_Activity_.
The goal is a clean copy of all the data below, with pictures dropped and everything else retyped exactly.

________________

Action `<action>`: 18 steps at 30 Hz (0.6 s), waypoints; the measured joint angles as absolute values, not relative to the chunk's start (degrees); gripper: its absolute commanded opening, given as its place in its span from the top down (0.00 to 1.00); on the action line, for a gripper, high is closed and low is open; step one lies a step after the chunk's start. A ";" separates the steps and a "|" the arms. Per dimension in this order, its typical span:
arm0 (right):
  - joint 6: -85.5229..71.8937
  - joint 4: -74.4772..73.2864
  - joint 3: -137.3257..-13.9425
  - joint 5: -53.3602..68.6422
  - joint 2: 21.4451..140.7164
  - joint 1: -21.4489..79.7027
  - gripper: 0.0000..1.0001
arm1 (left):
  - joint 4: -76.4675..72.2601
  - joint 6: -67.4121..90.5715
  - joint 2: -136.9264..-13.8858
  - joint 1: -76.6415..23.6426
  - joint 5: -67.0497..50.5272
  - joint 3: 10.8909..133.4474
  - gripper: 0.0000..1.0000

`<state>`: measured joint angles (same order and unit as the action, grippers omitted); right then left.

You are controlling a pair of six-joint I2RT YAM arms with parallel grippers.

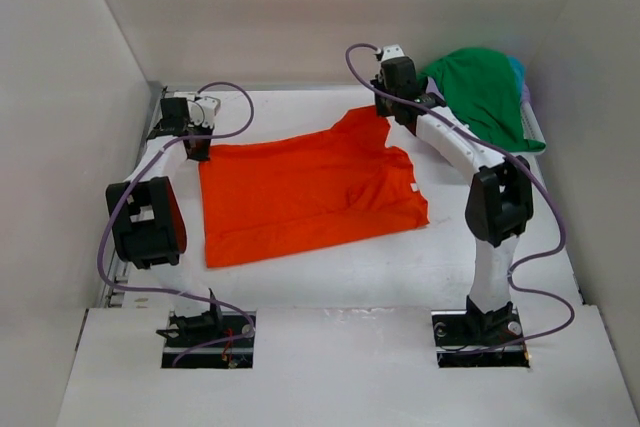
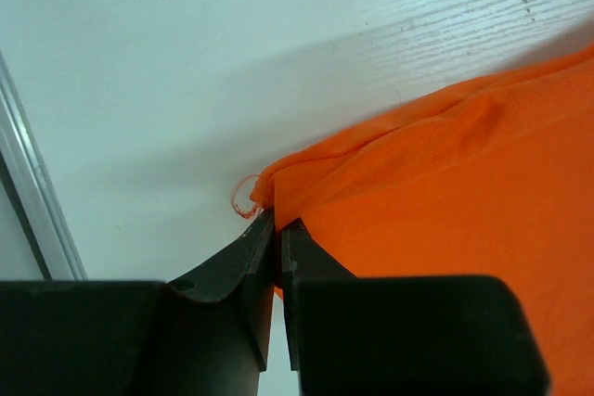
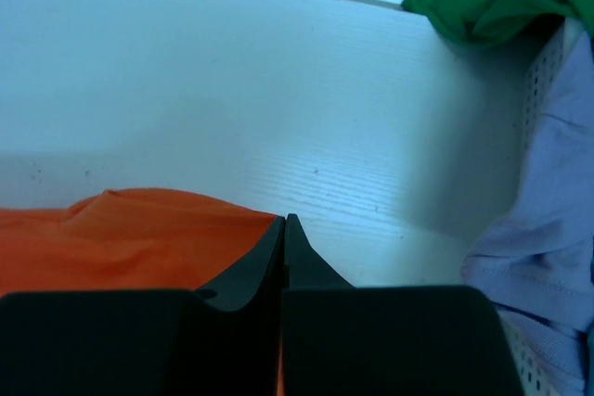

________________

_Answer for this exercise_.
Action `<action>`: 18 steps at 30 Hz (0.6 s), waypoints; the measured joint angles as absolute values, not relative to the chunk's start (degrees); gripper: its absolute commanded opening, given as its place in its span from the top down (0.00 to 1.00); on the action line, for a gripper, high is closed and low is open; step one lies a step after the chunk's start. A ";" separates the steps and a "|" the arms. Per dimension in this order, its typical span:
arm0 (right):
  - joint 6: -85.5229..71.8937
  - joint 4: -74.4772..73.2864
  - joint 3: -137.3257..-13.9425
  - joint 5: -53.3602..68.6422
  - joint 2: 21.4451..140.7164
  - joint 1: -21.4489..79.7027
  - gripper: 0.0000..1.0001
arm1 (left):
  - joint 4: -76.4675..72.2601
  - joint 6: -67.4121..90.5715
  - joint 2: -136.9264..-13.8858
  - joint 1: -76.6415..23.6426
  - joint 5: -67.0497..50.5272
  - joint 3: 10.8909..133.4474
  - gripper: 0.0000..1.0000

`<state>`: measured joint angles (same order and unit as the action, grippers omitted); right then left.

You are controlling a pair of six-joint I2RT YAM arms with parallel grippers.

The answer requires nothing further.